YOUR OBJECTIVE:
Starting at the line that contains "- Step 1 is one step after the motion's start", copy each line through the end of the listing below. Include both ends and output nothing more.

COLLECTED DATA:
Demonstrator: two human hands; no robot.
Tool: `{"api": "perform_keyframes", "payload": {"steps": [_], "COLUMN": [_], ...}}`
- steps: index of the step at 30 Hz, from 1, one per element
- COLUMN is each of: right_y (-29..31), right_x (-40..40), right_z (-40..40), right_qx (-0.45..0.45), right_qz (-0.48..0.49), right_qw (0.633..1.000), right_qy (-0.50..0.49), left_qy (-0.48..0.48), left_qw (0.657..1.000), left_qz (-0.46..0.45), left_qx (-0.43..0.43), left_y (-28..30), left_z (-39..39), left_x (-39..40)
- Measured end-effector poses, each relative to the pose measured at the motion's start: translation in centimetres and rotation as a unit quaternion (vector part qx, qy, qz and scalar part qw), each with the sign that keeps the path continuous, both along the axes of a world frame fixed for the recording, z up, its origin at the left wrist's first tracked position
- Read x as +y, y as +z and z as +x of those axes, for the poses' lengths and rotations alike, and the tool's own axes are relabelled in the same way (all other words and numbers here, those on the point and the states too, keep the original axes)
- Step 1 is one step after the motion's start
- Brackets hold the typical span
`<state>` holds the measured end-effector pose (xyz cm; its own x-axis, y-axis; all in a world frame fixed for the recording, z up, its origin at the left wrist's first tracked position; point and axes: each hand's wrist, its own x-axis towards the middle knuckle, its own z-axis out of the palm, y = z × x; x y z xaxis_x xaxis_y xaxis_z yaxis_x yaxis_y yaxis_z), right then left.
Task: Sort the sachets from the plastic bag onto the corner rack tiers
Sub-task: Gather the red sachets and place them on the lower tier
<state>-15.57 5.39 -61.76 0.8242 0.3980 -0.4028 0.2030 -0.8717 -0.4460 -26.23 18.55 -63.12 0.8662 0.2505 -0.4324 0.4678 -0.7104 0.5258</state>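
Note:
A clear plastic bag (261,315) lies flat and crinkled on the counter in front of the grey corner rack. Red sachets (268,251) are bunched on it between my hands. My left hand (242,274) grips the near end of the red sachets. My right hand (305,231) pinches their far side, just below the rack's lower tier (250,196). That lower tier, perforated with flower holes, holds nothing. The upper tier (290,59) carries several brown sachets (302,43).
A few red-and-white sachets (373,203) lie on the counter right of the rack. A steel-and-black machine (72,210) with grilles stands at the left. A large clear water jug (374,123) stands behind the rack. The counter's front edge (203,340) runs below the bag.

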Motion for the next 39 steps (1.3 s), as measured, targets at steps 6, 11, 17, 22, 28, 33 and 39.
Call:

EXERCISE RESPONSE:
- Step 1 is one step after the motion's start
- Brackets hold the typical span
`<state>` holds the measured end-effector pose (xyz cm; its own x-axis, y-axis; all in a world frame fixed for the recording, z up, its origin at the left wrist's first tracked position; point and axes: each hand's wrist, its own x-axis towards the middle knuckle, its own z-axis out of the palm, y = z × x; x y z xaxis_x xaxis_y xaxis_z yaxis_x yaxis_y yaxis_z), right then left.
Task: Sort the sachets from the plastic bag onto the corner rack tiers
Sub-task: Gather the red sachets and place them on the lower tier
<state>-15.57 5.39 -61.76 0.8242 0.3980 -0.4028 0.2030 -0.8717 -0.4460 -26.23 18.55 -63.12 0.8662 0.2505 -0.4324 0.4678 -0.7104 0.5258</state>
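Note:
A clear plastic bag (261,315) lies flat and crinkled on the counter in front of the grey corner rack. Red sachets (268,251) are bunched on it between my hands. My left hand (242,274) grips the near end of the red sachets. My right hand (305,231) pinches their far side, just below the rack's lower tier (250,196). That lower tier, perforated with flower holes, holds nothing. The upper tier (290,59) carries several brown sachets (302,43).
A few red-and-white sachets (373,203) lie on the counter right of the rack. A steel-and-black machine (72,210) with grilles stands at the left. A large clear water jug (374,123) stands behind the rack. The counter's front edge (203,340) runs below the bag.
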
Motion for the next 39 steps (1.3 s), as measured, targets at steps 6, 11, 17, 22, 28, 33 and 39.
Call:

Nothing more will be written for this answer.